Report only the number of lines in the records that contain the word "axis".

━━━━━━━━

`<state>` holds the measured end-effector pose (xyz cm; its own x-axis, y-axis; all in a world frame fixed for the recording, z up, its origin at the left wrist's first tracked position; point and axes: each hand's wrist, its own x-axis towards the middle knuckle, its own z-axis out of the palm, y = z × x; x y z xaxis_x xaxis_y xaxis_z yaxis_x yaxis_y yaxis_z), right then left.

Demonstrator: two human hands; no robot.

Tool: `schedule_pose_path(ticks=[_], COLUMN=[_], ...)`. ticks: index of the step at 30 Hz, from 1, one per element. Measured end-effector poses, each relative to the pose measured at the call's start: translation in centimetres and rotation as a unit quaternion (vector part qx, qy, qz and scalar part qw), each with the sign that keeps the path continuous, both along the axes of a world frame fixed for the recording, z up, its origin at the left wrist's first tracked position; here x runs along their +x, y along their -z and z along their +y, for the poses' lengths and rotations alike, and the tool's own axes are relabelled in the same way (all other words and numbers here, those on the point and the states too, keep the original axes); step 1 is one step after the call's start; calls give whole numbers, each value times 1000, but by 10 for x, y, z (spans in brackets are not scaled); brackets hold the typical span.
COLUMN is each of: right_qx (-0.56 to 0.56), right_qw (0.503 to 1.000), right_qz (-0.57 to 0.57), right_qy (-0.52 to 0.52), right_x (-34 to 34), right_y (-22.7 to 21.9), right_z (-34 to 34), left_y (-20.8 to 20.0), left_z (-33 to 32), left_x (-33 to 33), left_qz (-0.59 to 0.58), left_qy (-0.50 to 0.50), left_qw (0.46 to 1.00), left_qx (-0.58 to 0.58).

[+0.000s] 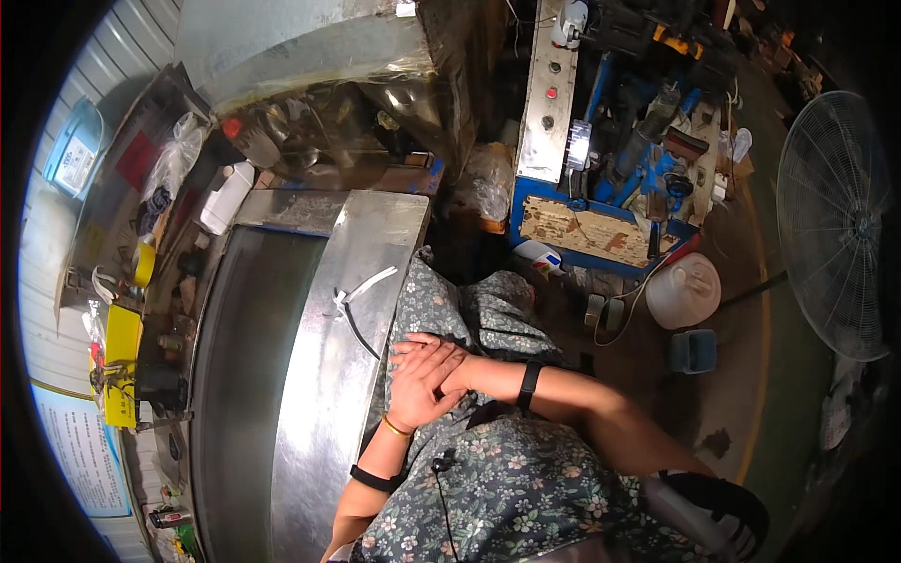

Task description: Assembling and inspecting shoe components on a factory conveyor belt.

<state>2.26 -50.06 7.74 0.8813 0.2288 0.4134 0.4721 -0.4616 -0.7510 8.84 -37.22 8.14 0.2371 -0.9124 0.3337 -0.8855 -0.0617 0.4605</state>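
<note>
My left hand (424,379) lies palm down across the back of my right hand (456,373), in front of my body. Its fingers are stretched out, with the thumb apart from them. Much of my right hand is covered; some of its fingertips show stretched out beyond my left hand. Neither hand holds a thing. Both rest over a dark flowered apron (526,469). Left of them is a shiny metal ledge (324,385), bearing white and black cable ties (361,289).
A dark belt-like surface (249,375) runs left of the ledge. Further left are a white jug (227,197) and a yellow bin (122,366). Ahead right stands a blue-framed tool bench (601,235). A white canister (683,291), a blue tub (693,352) and a large fan (835,225) stand right.
</note>
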Motion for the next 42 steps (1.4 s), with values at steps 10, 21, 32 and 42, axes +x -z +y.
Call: schedule_pose_path(ticks=[10, 21, 32, 42], right_qx=[-68, -267, -201, -214], right_qw=[997, 962, 975, 969], right_qz=[-1, -27, -91, -112], right_qy=[-30, -44, 17, 44], right_x=[16, 42, 32, 25], right_y=[25, 107, 73, 74], right_z=[-3, -1, 0, 1], left_y=[2, 11, -230, -239], left_z=[0, 3, 25, 15], left_x=[5, 10, -5, -55], left_qz=[3, -6, 304, 295], left_qy=[6, 32, 327, 428], left_qw=[1000, 998, 881, 755], left_qx=[3, 58, -158, -399])
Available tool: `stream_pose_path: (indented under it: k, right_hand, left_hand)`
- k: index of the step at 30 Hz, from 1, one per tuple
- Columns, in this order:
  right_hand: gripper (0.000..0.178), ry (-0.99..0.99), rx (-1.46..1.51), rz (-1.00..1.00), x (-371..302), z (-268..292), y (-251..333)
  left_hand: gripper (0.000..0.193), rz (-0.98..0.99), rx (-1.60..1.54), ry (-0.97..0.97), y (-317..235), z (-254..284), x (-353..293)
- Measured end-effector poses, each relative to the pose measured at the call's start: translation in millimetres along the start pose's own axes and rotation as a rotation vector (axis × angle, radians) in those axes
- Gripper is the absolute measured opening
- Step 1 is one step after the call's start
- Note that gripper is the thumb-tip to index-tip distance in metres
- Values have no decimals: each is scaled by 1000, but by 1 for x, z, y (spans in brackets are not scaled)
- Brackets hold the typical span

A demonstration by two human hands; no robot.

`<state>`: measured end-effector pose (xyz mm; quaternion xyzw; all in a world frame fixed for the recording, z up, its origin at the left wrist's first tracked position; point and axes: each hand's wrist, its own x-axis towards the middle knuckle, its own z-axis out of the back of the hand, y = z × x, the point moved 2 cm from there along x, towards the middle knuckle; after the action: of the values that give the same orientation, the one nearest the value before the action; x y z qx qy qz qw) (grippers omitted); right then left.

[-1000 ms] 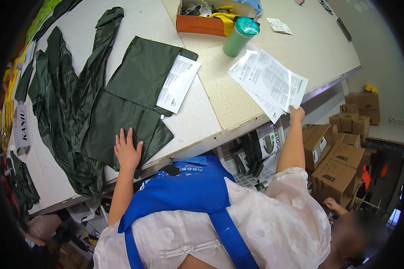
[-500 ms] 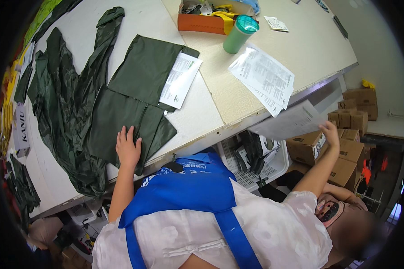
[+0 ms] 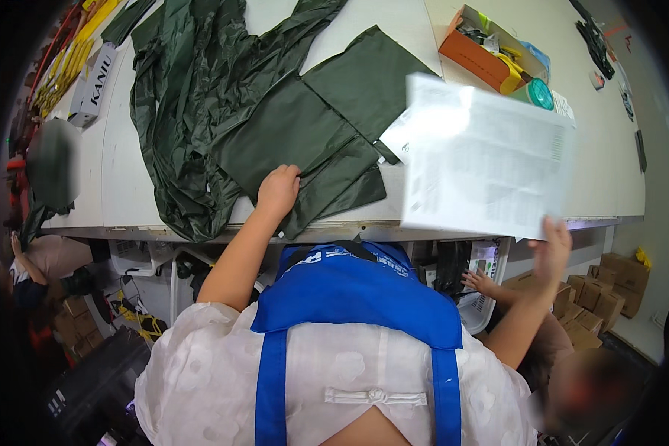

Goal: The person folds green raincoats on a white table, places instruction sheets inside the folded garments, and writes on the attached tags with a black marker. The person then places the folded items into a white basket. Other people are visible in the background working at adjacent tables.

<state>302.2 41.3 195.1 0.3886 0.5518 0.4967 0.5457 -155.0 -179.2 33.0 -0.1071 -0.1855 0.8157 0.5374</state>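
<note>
Wht sheet (image 3: pixel 487 160) blurred, illeg.; grn cup (image 3: pixel 538 94) partly hidden bhd it.

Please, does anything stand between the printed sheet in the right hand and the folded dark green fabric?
Yes, one thing is visible: a white paper at the right edge of the folded dark green fabric, partly covered in this view by the printed sheet in the right hand. I see nothing else between.

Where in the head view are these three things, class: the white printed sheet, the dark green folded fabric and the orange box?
White printed sheet (image 3: pixel 487 160): head view, middle of its face.
Dark green folded fabric (image 3: pixel 293 125): head view, its flat panel.
Orange box (image 3: pixel 471 62): head view, its outer side wall.
</note>
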Motion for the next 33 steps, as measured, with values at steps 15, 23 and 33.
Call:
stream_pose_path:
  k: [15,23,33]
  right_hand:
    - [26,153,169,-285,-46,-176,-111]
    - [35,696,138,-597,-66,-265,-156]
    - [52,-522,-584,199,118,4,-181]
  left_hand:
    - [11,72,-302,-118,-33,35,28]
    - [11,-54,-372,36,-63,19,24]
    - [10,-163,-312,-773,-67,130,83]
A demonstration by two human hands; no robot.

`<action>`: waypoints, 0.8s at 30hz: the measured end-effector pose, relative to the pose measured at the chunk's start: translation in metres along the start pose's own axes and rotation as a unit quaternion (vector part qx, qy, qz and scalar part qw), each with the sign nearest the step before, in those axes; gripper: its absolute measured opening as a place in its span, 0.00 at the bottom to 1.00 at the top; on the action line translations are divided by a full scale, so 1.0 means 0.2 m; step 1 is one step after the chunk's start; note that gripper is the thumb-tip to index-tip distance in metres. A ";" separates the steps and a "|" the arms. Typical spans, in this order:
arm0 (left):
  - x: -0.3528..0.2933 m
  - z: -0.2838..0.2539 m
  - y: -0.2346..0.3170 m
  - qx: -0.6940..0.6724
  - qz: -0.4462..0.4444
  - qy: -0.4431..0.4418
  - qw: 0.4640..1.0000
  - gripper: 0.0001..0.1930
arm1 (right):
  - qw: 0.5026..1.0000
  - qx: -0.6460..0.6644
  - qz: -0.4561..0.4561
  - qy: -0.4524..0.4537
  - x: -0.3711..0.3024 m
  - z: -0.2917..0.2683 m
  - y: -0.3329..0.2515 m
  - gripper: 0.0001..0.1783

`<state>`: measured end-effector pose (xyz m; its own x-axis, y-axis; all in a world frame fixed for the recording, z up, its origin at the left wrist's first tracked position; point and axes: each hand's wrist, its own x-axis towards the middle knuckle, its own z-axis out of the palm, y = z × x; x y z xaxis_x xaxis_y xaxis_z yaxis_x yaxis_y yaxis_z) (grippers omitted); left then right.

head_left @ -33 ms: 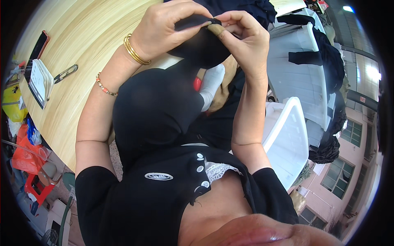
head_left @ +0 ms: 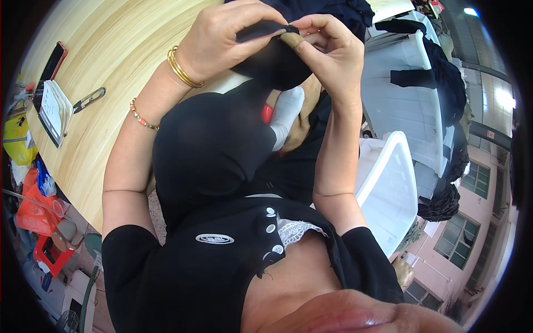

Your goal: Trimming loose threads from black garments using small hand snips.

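My left hand (head_left: pixel 222 36) and my right hand (head_left: pixel 335 55) meet at the top of the view. Between thumb and fingers, both pinch the edge of a piece of black fabric (head_left: pixel 272 66). The fingertips nearly touch each other there. A tan strip, like a plaster, wraps my right thumb. The fabric hangs below my hands toward my lap, where it blends with my dark clothes, so its full outline is hidden. What exactly sits between the fingertips is too small to make out.
A light wooden table (head_left: pixel 133 50) lies at the left, with a notebook (head_left: pixel 55 111), a phone (head_left: pixel 55 60) and a dark thread snipper (head_left: pixel 90 99). White plastic bins (head_left: pixel 397 183) stand at the right, dark cloth draped over one. Dark navy fabric (head_left: pixel 333 10) lies beyond my hands.
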<state>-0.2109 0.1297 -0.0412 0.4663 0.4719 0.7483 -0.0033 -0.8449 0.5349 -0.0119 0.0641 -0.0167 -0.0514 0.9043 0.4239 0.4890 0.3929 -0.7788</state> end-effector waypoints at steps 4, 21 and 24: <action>-0.01 0.01 -0.02 0.008 0.020 -0.004 1.000 0.12 | 0.999 0.043 0.006 -0.028 0.02 -0.01 0.02 0.11; 0.00 -0.01 0.03 0.101 0.017 0.083 0.991 0.12 | 0.971 0.216 0.092 -0.052 0.04 0.12 -0.03 0.08; 0.01 -0.04 0.02 0.137 0.016 0.121 0.983 0.13 | 0.962 0.253 0.098 -0.017 0.03 0.16 -0.03 0.10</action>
<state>-0.2169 0.1286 -0.0348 0.2460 0.4627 0.8517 0.2391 -0.8805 0.4093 -0.0433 0.0723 -0.0251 -0.0338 0.9707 0.2380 0.0066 0.2383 -0.9712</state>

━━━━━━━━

RESULT: 4